■ Work item
Take the listing and give it again exactly, from its first line to its last line.

■ Recorded information
▼

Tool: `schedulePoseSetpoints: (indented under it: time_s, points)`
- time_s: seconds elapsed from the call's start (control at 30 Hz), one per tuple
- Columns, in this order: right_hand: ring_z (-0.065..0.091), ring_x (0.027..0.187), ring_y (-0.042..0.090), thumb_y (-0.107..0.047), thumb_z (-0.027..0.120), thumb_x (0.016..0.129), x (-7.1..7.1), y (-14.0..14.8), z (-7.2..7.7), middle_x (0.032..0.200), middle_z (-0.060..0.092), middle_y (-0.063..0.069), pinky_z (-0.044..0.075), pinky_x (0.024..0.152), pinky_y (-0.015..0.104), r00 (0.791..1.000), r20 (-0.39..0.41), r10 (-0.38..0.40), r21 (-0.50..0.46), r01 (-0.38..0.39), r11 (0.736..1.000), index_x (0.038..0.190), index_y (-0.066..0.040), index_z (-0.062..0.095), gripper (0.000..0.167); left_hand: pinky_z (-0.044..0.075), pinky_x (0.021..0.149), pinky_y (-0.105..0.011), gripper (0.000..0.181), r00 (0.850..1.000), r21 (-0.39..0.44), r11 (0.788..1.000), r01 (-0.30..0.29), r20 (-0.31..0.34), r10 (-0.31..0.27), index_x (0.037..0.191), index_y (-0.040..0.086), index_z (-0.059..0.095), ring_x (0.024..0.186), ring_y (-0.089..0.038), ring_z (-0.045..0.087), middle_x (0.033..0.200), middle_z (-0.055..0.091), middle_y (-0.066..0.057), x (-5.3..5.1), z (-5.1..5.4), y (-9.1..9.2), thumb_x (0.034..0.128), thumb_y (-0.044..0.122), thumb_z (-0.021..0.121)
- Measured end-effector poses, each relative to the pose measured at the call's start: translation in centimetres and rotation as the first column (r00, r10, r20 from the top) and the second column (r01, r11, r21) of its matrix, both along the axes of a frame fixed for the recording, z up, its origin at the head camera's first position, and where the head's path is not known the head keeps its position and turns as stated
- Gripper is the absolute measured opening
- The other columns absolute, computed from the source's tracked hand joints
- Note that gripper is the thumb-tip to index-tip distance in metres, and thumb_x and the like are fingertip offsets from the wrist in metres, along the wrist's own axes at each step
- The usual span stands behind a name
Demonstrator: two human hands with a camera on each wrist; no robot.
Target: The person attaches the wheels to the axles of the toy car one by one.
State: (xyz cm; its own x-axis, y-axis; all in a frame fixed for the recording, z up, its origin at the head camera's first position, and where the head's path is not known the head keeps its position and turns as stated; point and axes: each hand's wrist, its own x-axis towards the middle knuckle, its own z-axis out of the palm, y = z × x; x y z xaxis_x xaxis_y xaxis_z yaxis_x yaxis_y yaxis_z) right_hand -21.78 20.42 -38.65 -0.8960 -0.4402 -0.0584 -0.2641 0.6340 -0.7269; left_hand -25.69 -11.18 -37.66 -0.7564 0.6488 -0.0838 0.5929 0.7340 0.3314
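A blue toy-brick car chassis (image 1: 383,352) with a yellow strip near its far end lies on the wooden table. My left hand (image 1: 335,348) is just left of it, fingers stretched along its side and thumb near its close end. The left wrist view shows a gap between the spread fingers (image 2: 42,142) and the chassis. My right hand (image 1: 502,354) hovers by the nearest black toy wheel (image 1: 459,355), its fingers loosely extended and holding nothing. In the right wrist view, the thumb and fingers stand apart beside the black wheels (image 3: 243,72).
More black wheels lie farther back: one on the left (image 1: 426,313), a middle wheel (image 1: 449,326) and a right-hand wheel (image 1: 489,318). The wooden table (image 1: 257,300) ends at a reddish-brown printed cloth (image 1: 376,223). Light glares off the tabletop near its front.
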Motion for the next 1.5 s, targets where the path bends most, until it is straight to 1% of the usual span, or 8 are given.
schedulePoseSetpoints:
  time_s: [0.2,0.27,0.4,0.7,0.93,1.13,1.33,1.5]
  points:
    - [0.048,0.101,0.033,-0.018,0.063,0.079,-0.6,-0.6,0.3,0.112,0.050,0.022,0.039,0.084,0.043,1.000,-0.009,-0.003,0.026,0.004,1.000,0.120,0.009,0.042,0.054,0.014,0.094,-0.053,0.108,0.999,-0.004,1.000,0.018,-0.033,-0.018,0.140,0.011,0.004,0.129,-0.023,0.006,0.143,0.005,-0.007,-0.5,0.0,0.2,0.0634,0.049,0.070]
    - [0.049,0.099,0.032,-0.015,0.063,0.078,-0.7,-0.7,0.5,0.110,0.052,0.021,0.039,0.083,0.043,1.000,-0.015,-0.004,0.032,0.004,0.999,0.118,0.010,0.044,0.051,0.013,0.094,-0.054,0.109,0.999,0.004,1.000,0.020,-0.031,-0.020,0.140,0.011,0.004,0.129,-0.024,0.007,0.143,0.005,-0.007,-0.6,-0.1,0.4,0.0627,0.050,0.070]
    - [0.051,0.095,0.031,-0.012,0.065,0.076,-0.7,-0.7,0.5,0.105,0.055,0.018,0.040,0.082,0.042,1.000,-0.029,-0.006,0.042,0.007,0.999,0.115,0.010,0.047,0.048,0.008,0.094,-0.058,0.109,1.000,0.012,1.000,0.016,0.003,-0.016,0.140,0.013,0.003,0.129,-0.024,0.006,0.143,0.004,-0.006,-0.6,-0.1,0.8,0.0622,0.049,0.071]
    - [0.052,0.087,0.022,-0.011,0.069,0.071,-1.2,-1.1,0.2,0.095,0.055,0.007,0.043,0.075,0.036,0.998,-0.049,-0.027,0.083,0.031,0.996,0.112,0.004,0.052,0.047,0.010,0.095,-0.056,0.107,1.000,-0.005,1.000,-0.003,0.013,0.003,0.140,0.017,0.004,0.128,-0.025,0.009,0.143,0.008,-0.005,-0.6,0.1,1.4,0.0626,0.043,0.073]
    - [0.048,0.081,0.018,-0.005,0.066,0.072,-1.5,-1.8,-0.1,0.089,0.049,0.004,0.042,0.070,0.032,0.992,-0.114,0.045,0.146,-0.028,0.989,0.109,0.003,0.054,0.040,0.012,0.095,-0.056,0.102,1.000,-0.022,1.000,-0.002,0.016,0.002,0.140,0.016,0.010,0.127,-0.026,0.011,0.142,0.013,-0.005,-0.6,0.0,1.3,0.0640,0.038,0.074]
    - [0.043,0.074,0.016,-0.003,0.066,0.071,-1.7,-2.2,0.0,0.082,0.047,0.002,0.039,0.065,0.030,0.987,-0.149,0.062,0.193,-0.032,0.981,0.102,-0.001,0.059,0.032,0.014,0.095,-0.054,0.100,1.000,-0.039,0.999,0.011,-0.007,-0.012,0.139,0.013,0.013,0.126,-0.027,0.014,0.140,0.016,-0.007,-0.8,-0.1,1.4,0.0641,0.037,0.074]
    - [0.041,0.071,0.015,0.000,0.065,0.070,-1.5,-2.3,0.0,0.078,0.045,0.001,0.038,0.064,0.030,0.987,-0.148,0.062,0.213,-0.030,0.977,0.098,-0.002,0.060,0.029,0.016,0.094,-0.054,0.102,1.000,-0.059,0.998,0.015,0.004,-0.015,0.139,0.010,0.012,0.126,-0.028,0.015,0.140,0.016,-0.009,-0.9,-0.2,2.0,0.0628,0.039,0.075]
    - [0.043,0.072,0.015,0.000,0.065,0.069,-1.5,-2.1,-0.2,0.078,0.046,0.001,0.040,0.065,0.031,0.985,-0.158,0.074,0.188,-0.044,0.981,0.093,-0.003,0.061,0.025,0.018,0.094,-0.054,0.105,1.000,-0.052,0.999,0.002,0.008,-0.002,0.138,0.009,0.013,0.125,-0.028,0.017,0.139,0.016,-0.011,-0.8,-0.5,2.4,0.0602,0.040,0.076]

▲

■ Task response
Tool: `schedulePoseSetpoints: (indented under it: time_s, points)`
- time_s: seconds elapsed from the call's start (control at 30 Hz), one per tuple
- Columns, in this order: right_hand: ring_z (-0.065..0.091), ring_x (0.027..0.187), ring_y (-0.042..0.090), thumb_y (-0.107..0.047), thumb_z (-0.027..0.120), thumb_x (0.016..0.129), x (-7.1..7.1), y (-14.0..14.8), z (-7.2..7.7), middle_x (0.032..0.200), middle_z (-0.060..0.092), middle_y (-0.063..0.069), pinky_z (-0.044..0.075), pinky_x (0.024..0.152), pinky_y (-0.015..0.104), r00 (0.791..1.000), r20 (-0.39..0.41), r10 (-0.38..0.40), r21 (-0.50..0.46), r01 (-0.38..0.39), r11 (0.736..1.000), index_x (0.038..0.190), index_y (-0.066..0.040), index_z (-0.062..0.095), gripper (0.000..0.167); left_hand: pinky_z (-0.044..0.075), pinky_x (0.021..0.149), pinky_y (-0.105..0.011), gripper (0.000..0.181), r00 (0.850..1.000), r21 (-0.39..0.44), r11 (0.788..1.000), r01 (-0.30..0.29), r20 (-0.31..0.34), r10 (-0.31..0.27), index_x (0.037..0.191), index_y (-0.040..0.086), index_z (-0.059..0.095), ring_x (0.024..0.186), ring_y (-0.089..0.038), ring_z (-0.045..0.087), middle_x (0.033..0.200), middle_z (-0.055..0.091), middle_y (-0.066..0.057), x (-5.3..5.1), z (-5.1..5.4), y (-9.1..9.2), thumb_x (0.034..0.128), thumb_y (-0.044..0.122), thumb_z (-0.021..0.121)
- Measured end-effector poses, each relative to the pose measured at the call's start: translation in centimetres and rotation as the first column (r00, r10, r20 from the top) and the second column (r01, r11, r21) of its matrix, both along the axes of a frame fixed for the recording, z up, its origin at the head camera's first position, and where the head's path is not known the head keeps its position and turns as stated
- Gripper is the absolute measured opening
- The other columns absolute, computed from the source's tracked hand joints
- Note that gripper is the thumb-tip to index-tip distance in metres, and thumb_x and the like are fingertip offsets from the wrist in metres, along the wrist's own axes at each step
- The usual span stands behind a name
Demonstrator: two human hands with a camera on each wrist; no robot.
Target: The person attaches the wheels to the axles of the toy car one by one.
State: (xyz cm; its own x-axis, y-axis; all in a frame fixed for the recording, z up, its origin at the head camera's first position, and where the head's path is not known the head keeps its position and turns as stated; point and axes: each hand's wrist, its own x-axis towards the middle knuckle, its own z-axis out of the palm, y = z × x; x y z xaxis_x xaxis_y xaxis_z yaxis_x yaxis_y yaxis_z) right_hand -21.78 20.42 -38.65 -0.8960 -0.4402 -0.0584 -0.2641 0.6340 -0.7269; left_hand -25.69 -11.18 -37.66 -0.7564 0.6488 -0.0838 0.5929 0.7340 0.3314
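A blue toy-brick car chassis (image 1: 383,352) with a yellow strip near its far end lies on the wooden table. My left hand (image 1: 335,348) is just left of it, fingers stretched along its side and thumb near its close end. The left wrist view shows a gap between the spread fingers (image 2: 42,142) and the chassis. My right hand (image 1: 502,354) hovers by the nearest black toy wheel (image 1: 459,355), its fingers loosely extended and holding nothing. In the right wrist view, the thumb and fingers stand apart beside the black wheels (image 3: 243,72).
More black wheels lie farther back: one on the left (image 1: 426,313), a middle wheel (image 1: 449,326) and a right-hand wheel (image 1: 489,318). The wooden table (image 1: 257,300) ends at a reddish-brown printed cloth (image 1: 376,223). Light glares off the tabletop near its front.
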Motion for the next 1.5 s, targets where the path bends most, until it is straight to 1% of the usual span, or 8 are given.
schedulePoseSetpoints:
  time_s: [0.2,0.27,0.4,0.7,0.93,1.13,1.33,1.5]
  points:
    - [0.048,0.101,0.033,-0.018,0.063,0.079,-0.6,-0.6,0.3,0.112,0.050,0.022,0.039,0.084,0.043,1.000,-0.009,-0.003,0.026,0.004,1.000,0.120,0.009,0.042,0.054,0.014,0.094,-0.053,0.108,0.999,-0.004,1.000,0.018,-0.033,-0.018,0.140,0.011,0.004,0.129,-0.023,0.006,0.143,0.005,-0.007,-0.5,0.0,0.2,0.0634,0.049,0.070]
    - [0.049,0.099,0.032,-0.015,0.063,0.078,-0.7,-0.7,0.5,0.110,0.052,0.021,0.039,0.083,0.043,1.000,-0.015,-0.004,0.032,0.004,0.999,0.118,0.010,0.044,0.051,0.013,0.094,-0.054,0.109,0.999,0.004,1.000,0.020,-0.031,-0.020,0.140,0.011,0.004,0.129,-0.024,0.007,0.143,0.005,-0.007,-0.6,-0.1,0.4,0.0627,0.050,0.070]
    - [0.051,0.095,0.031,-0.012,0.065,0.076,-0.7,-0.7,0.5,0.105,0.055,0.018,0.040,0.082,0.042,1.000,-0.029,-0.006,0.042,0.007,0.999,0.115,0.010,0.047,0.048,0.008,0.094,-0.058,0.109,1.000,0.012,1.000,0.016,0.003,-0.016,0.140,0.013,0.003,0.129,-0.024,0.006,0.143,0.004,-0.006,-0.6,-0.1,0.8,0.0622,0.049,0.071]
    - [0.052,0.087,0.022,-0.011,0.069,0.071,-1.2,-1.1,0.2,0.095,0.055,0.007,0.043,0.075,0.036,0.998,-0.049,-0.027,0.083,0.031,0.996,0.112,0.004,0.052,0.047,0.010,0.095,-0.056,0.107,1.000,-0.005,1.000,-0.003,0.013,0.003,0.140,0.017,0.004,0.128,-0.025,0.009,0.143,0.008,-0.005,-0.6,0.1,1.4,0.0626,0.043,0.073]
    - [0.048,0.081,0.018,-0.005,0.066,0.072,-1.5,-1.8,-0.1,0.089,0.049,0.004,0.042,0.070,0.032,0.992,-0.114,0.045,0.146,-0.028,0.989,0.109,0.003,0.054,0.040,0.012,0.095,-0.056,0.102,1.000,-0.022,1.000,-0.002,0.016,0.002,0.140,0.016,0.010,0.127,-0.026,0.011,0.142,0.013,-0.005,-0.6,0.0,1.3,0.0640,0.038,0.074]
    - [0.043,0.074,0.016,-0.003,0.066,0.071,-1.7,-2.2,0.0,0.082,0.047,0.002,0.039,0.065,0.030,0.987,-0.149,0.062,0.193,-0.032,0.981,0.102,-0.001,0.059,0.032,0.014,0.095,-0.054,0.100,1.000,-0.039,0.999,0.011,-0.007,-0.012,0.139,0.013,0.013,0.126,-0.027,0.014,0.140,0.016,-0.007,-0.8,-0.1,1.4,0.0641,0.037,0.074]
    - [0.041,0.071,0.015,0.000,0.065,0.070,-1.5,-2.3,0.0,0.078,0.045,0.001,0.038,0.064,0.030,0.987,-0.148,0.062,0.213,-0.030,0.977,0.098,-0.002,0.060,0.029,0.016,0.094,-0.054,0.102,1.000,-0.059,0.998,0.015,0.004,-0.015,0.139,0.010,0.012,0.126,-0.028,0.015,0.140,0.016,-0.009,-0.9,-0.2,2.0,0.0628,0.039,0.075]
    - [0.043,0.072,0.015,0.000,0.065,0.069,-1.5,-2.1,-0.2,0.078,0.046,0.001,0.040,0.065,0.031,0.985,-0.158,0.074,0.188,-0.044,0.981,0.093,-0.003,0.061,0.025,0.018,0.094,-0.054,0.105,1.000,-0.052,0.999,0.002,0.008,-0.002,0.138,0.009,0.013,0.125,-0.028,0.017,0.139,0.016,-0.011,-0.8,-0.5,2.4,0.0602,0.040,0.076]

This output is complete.